- _WHAT YOU ARE ASKED TO DO_
Up to and including the line that contains "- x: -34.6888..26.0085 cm", return every line from the start of the data, unchanged.

- _SUPPLIED DATA_
+ + + + +

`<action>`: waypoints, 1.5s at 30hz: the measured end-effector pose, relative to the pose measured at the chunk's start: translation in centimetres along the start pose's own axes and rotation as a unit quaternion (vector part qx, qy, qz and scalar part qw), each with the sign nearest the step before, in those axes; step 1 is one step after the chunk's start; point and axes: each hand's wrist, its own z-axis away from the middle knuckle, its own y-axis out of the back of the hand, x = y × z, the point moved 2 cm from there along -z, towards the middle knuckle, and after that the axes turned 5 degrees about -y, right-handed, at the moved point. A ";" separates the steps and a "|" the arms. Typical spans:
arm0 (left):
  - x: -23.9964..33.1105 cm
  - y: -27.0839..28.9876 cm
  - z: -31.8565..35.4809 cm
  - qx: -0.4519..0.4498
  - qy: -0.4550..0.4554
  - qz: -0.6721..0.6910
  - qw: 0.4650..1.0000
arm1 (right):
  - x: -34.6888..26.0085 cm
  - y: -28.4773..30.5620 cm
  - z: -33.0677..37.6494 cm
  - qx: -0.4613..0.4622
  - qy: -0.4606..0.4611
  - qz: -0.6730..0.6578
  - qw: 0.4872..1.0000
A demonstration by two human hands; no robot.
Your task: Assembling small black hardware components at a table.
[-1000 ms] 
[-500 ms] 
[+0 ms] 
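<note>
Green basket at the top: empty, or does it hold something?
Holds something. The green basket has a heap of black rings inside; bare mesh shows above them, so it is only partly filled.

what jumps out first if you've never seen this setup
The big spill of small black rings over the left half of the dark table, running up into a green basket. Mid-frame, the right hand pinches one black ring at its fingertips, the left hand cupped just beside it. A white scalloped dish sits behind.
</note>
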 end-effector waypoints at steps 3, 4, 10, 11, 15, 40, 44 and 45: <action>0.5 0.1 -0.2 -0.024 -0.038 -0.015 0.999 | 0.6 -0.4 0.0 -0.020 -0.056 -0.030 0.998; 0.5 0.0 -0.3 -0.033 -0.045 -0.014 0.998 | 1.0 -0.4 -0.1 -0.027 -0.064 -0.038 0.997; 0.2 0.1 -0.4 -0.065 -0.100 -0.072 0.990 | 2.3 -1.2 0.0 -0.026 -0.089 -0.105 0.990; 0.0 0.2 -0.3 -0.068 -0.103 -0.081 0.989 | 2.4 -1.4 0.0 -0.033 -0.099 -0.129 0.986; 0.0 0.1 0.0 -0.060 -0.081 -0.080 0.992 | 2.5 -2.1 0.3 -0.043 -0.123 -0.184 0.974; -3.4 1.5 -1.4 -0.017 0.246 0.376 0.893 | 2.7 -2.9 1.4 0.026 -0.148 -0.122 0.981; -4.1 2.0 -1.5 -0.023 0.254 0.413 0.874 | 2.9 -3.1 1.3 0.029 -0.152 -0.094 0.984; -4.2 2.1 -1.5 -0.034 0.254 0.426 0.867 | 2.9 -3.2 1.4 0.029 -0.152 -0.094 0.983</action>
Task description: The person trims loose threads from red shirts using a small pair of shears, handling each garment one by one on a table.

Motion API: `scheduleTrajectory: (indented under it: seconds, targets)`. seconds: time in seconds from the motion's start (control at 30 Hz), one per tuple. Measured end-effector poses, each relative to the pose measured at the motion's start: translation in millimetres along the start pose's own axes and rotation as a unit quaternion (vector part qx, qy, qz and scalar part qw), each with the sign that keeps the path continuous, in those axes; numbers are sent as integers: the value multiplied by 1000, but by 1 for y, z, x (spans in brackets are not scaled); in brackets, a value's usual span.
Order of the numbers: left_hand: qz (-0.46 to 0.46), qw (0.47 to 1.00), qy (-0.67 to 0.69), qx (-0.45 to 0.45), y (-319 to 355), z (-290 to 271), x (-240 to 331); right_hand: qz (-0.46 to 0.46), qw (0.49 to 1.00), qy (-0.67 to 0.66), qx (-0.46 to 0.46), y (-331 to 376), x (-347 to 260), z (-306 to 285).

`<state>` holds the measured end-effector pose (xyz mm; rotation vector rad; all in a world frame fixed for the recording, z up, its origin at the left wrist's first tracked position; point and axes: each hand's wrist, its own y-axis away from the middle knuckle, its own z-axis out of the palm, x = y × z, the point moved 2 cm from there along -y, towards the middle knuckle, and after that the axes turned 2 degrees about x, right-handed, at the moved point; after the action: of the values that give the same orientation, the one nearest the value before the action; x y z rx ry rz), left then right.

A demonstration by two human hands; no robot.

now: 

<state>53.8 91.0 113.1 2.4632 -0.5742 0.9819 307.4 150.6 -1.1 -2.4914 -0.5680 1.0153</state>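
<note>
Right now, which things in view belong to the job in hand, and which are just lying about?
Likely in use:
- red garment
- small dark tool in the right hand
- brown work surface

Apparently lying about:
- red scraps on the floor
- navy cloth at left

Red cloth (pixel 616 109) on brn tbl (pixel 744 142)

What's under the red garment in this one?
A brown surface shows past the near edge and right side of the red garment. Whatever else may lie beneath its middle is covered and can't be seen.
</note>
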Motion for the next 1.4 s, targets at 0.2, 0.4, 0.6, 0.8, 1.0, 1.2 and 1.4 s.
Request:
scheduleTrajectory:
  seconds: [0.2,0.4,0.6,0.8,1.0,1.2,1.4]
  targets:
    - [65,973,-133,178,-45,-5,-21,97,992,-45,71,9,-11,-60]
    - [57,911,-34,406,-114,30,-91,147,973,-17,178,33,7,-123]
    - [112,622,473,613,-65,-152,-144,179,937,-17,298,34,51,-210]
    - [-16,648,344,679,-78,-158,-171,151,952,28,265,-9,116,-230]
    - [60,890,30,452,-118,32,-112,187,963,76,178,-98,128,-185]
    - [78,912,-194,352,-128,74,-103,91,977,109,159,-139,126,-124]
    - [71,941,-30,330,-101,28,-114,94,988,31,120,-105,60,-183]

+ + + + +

- _RESPONSE TO THIS EXERCISE_
`<action>`: waypoints, 1.5s at 30hz: the measured end-effector pose, relative to the pose measured at the chunk's start: translation in centimetres along the start pose's own axes and rotation as a unit quaternion (vector part qx, qy, qz and scalar part qw), each with the sign nearest the step before, in those axes; step 1 is one step after the chunk's start; point and axes: each hand's wrist, its own z-axis away from the middle knuckle, its own y-axis out of the back of the hand, x = y × z, the point moved 2 cm from there along -z, towards the middle knuckle, and after that the axes turned 5 degrees about -y, right-handed, at the moved point. A ";" separates the steps and a "|" the arms. Typical spans:
arm0 (left):
  - x: -23.9964..33.1105 cm
  - y: -27.0839..28.9876 cm
  - z: -31.8565..35.4809 cm
  - qx: -0.4519..0.4498
  - qy: -0.4550..0.4554
  - qz: -0.6721..0.6910
  - qw: 0.4650..1.0000
arm1 (right):
  - x: -34.6888..26.0085 cm

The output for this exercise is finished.